Give back the full data character for character.

===

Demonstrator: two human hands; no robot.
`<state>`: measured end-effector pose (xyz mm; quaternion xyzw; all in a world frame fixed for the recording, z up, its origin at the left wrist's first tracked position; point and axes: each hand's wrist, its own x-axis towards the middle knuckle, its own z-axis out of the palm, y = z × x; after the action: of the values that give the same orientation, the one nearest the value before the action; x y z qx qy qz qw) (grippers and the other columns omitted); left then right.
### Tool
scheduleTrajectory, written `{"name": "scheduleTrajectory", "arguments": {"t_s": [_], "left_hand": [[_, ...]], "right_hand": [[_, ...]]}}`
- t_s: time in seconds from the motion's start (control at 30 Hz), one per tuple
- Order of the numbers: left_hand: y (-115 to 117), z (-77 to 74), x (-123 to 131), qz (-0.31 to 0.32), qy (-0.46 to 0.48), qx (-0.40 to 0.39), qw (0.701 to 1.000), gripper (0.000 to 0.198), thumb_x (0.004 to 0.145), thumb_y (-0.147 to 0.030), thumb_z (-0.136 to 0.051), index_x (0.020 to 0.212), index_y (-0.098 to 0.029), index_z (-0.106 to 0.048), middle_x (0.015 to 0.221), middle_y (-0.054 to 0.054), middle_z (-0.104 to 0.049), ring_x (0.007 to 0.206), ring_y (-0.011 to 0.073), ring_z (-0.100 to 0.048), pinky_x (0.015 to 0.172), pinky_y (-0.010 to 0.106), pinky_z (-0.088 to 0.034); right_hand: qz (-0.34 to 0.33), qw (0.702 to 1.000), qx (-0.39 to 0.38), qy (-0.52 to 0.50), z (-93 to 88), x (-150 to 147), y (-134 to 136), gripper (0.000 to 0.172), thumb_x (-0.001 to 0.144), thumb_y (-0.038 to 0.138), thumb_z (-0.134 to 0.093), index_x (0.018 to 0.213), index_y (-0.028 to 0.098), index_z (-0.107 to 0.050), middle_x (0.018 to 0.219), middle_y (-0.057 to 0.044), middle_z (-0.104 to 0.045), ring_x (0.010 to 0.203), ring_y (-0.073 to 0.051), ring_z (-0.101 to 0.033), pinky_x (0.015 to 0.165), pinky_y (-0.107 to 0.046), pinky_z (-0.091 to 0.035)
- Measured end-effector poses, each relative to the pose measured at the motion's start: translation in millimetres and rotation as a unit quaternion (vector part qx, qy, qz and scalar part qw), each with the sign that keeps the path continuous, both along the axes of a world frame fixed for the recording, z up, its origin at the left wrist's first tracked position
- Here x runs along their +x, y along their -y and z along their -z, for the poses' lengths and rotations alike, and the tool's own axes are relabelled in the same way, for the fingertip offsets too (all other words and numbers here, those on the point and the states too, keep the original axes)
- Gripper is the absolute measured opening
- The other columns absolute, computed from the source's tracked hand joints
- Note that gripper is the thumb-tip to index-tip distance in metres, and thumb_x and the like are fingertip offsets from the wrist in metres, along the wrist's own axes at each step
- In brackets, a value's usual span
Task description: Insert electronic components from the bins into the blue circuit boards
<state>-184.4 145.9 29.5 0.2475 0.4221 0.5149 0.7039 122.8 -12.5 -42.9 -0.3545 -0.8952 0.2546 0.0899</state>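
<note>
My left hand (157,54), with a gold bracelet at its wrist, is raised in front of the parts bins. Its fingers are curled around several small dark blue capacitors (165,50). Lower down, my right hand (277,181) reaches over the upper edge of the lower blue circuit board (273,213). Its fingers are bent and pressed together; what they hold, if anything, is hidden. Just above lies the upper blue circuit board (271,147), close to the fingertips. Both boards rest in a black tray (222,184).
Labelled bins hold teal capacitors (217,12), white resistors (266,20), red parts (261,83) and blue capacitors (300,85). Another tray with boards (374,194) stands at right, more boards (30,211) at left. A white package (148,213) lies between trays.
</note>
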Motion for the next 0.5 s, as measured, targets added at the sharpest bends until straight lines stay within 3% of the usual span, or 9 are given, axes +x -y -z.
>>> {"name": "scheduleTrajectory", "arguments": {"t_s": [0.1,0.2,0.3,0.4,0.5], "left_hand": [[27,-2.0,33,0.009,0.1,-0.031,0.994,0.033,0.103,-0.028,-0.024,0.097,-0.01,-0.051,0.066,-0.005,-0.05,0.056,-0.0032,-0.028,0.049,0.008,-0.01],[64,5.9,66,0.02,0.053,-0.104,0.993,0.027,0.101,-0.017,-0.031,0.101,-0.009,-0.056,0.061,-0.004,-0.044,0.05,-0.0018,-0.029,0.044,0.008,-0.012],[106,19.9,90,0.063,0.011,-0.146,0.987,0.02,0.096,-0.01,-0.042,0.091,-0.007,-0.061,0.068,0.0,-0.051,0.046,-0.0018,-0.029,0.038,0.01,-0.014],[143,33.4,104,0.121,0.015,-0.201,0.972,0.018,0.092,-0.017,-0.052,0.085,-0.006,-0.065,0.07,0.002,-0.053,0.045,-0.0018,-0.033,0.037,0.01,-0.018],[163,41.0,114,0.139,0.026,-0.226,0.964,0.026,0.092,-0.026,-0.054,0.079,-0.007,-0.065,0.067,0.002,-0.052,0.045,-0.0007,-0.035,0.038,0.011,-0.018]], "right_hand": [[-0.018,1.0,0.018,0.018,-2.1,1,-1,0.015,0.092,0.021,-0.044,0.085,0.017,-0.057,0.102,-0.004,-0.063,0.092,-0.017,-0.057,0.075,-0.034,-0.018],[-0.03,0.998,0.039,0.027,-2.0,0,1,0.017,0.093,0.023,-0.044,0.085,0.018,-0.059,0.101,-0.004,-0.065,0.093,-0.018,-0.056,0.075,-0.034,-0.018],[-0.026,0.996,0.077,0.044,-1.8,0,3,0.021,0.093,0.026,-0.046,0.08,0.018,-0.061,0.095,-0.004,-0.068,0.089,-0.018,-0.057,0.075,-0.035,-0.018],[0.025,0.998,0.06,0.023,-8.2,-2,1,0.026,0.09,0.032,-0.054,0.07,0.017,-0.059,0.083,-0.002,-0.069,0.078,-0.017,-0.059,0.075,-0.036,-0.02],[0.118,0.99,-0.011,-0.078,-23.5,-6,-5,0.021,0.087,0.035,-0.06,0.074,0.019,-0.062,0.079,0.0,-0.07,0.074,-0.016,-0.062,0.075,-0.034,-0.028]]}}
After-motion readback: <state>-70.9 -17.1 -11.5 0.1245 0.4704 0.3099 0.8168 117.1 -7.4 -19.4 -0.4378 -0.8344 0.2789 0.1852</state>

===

## Answer to the problem
Demonstrator: two human hands; no robot.
`<state>`: measured end-effector pose (xyz mm; quaternion xyzw; all in a world frame fixed for the recording, z up, its origin at the left wrist's first tracked position; point and axes: each hand's wrist, its own x-axis towards the middle knuckle, its own z-axis out of the palm, y = z × x; after the action: of the values that give the same orientation, the one nearest the value before the action; x y z qx qy qz qw) (grippers and the other columns omitted); left then right.
### Tool
scheduleTrajectory, written `{"name": "scheduleTrajectory", "arguments": {"t_s": [_], "left_hand": [[_, ...]], "right_hand": [[_, ...]]}}`
- t_s: time in seconds from the motion's start (control at 30 Hz), one per tuple
- Order of the numbers: left_hand: y (-115 to 117), z (-77 to 74), x (-123 to 131), qz (-0.31 to 0.32), qy (-0.46 to 0.48), qx (-0.40 to 0.39), qw (0.701 to 1.000), gripper (0.000 to 0.198), thumb_x (0.004 to 0.145), thumb_y (-0.147 to 0.030), thumb_z (-0.136 to 0.051), index_x (0.020 to 0.212), index_y (-0.098 to 0.029), index_z (-0.106 to 0.048), middle_x (0.015 to 0.221), middle_y (-0.054 to 0.054), middle_z (-0.104 to 0.049), ring_x (0.007 to 0.206), ring_y (-0.011 to 0.073), ring_z (-0.100 to 0.048), pinky_x (0.015 to 0.172), pinky_y (-0.010 to 0.106), pinky_z (-0.088 to 0.034); right_hand: qz (-0.34 to 0.33), qw (0.702 to 1.000), qx (-0.39 to 0.38), qy (-0.52 to 0.50), z (-93 to 88), x (-150 to 147), y (-134 to 136), gripper (0.000 to 0.172), thumb_x (-0.001 to 0.144), thumb_y (-0.038 to 0.138), thumb_z (-0.134 to 0.093), index_x (0.018 to 0.213), index_y (-0.028 to 0.098), index_z (-0.107 to 0.050), middle_x (0.018 to 0.219), middle_y (-0.057 to 0.044), middle_z (-0.104 to 0.045), ring_x (0.010 to 0.203), ring_y (-0.073 to 0.051), ring_z (-0.101 to 0.033), pinky_x (0.015 to 0.165), pinky_y (-0.107 to 0.046), pinky_z (-0.091 to 0.035)
- Measured end-effector poses, each relative to the pose measured at the motion's start: translation in millimetres and rotation as a unit quaternion (vector part qx, qy, qz and scalar part qw), each with the sign that keeps the path continuous, both along the axes of a world frame fixed for the recording, z up, its origin at the left wrist's first tracked position
- Here x runs along their +x, y along their -y and z along their -z, for the poses' lengths and rotations alike, and the tool's own axes are relabelled in the same way, for the fingertip offsets too (all other words and numbers here, those on the point and the states too, keep the original axes)
- Gripper is the absolute measured opening
- The other columns absolute, computed from the source's tracked hand joints
- Note that gripper is the thumb-tip to index-tip distance in metres, and thumb_x and the like are fingertip offsets from the wrist in metres, along the wrist's own axes at each step
- In brackets, a value's usual span
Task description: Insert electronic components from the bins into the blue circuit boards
<state>-184.4 145.9 29.5 0.2475 0.4221 0.5149 0.7039 122.8 -12.5 -42.9 -0.3545 -0.8952 0.2546 0.0899</state>
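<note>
My left hand (157,54), with a gold bracelet at its wrist, is raised in front of the parts bins. Its fingers are curled around several small dark blue capacitors (165,50). Lower down, my right hand (277,181) reaches over the upper edge of the lower blue circuit board (273,213). Its fingers are bent and pressed together; what they hold, if anything, is hidden. Just above lies the upper blue circuit board (271,147), close to the fingertips. Both boards rest in a black tray (222,184).
Labelled bins hold teal capacitors (217,12), white resistors (266,20), red parts (261,83) and blue capacitors (300,85). Another tray with boards (374,194) stands at right, more boards (30,211) at left. A white package (148,213) lies between trays.
</note>
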Motion for the next 0.5 s, as measured, targets added at the sharpest bends until straight lines stay within 3% of the usual span, or 9 are given, axes +x -y -z.
>>> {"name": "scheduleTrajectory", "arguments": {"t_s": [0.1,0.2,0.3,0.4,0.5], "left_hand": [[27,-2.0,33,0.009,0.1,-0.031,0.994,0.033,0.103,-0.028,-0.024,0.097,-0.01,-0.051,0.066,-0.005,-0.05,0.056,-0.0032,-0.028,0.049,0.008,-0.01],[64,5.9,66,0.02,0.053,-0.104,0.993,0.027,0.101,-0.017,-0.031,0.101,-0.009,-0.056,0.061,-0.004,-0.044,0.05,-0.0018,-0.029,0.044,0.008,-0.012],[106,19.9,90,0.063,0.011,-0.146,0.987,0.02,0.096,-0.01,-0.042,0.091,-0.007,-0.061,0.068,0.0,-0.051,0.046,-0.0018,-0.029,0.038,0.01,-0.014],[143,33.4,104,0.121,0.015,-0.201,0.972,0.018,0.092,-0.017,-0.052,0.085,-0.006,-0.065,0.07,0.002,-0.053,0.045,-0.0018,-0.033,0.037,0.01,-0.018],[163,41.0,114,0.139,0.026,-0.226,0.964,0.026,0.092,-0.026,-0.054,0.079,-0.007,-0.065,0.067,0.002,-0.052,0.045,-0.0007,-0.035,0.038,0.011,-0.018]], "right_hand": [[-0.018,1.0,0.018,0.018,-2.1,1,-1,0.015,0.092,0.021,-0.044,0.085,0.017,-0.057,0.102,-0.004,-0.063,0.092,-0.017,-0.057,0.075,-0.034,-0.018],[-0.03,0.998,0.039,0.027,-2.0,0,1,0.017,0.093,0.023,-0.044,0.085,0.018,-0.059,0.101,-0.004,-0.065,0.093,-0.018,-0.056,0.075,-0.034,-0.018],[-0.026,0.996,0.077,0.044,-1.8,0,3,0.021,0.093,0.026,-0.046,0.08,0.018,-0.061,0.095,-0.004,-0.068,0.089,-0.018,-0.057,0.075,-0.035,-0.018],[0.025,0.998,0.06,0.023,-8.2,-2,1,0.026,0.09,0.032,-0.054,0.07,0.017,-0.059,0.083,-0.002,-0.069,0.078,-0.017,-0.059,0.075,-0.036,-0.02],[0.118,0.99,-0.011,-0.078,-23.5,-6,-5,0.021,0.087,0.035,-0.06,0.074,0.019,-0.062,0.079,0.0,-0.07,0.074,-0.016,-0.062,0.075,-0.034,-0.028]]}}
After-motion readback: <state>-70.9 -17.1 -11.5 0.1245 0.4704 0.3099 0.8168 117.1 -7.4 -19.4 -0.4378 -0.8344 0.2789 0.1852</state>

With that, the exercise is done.